Tablet na mão, Sancho Pança consulta o Facebook quando trava diante do que vê.
Surpreso, não pensa duas vezes em se aproximar do amo e senhor, Dom Quixote.
A notícia que traz interessa – e muito – ao cavaleiro errante.
– Senhor, uma de suas mui amadas Dulcinéias vai casar ainda hoje.
Vamos esclarecer que este é um Dom Quixote pós-moderno. Um tanto instável nos humores e nos amores. Nunca se apegou às ameaças dos moinhos de ventos, menos ainda a uma única e indivisível Dulcinéia.
É um polivalente, digamos.
Está na estrada em busca do sonho.
II.
Mesmo assim, o nosso destemido sente o baque.
Ah, o amor…
Toma a engenhoca das mãos do subalterno, olha a foto da moça ao lado do eleito – e fica assim, digamos, um tanto comovido (“poderia ser eu”), outro tanto aliviado (“poderia ser eu”).
III.
– Procedi mal em avisá-lo, senhor?
A pergunta do fiel escudeiro quase se perde no silêncio do vale.

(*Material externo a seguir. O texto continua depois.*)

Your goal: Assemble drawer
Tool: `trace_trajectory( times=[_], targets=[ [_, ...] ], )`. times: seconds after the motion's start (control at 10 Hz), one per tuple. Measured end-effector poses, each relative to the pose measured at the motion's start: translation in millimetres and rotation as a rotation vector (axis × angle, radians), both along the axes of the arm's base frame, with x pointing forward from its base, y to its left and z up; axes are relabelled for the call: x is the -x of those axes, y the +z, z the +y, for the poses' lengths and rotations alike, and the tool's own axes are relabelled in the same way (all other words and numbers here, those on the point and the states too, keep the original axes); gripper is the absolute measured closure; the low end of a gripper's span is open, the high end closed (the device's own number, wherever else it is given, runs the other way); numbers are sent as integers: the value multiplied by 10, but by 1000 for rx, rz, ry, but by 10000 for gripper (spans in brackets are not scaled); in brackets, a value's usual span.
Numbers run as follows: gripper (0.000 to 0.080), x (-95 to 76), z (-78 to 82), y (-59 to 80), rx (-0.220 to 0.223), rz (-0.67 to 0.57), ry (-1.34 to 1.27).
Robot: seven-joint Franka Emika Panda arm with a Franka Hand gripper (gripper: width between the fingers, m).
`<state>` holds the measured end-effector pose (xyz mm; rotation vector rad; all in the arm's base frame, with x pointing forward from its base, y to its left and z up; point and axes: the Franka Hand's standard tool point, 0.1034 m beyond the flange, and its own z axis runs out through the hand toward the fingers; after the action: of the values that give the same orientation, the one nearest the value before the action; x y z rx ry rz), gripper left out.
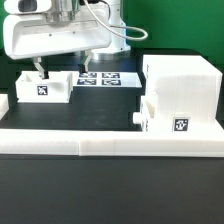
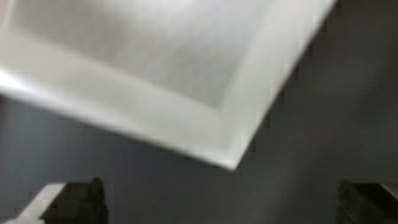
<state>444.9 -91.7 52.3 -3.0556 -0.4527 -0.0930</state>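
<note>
The drawer's big white casing [image 1: 182, 85] stands at the exterior view's right. One small open-top box [image 1: 167, 118] with a tag sits at the casing's lower front, partly inside it. The other small box [image 1: 42, 87], also tagged, lies at the exterior view's left. My gripper [image 1: 40, 72] hangs just above this box's far edge. In the wrist view the box [image 2: 160, 70] shows blurred as a white open tray, with one corner pointing toward my gripper [image 2: 222, 205]. The dark fingertips [image 2: 80, 203] stand wide apart with only dark table between them. The gripper is open and empty.
The marker board [image 1: 108, 77] lies flat at the back middle. A long low white rail [image 1: 110, 143] runs across the front of the table. A small white piece [image 1: 3, 106] shows at the left edge. The white arm body [image 1: 50, 35] looms over the left box.
</note>
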Motion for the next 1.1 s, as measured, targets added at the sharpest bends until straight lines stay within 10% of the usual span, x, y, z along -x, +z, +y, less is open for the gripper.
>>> trace_trajectory(
  times=[1.1],
  targets=[
    [150,470,1,-461,9,-13,-195]
  ],
)
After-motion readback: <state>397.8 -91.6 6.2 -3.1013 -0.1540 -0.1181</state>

Sancho insiste, quase a se desculpar:
– Também fui pego de surpresa.
– Não se recrimine, amigo. Leve o Rocinante para beber água, lustre minha armadura e, por favor, me deixe por instantes a sós. Antes, porém , passe-me o smartphone que está no alforje.
IV.
Sozinho, enfrenta a aridez daquele descampado sem fim.
Assombra-lhe o peito uma dúvida atroz:
– Será que consigo conectar o meu whatsapp?
V.
Sem saber o que lhe espera a partir daquele instante, tecla ao ritmo compassado do baticum do seu coração:
“Felicidades!”
*amanhã continua…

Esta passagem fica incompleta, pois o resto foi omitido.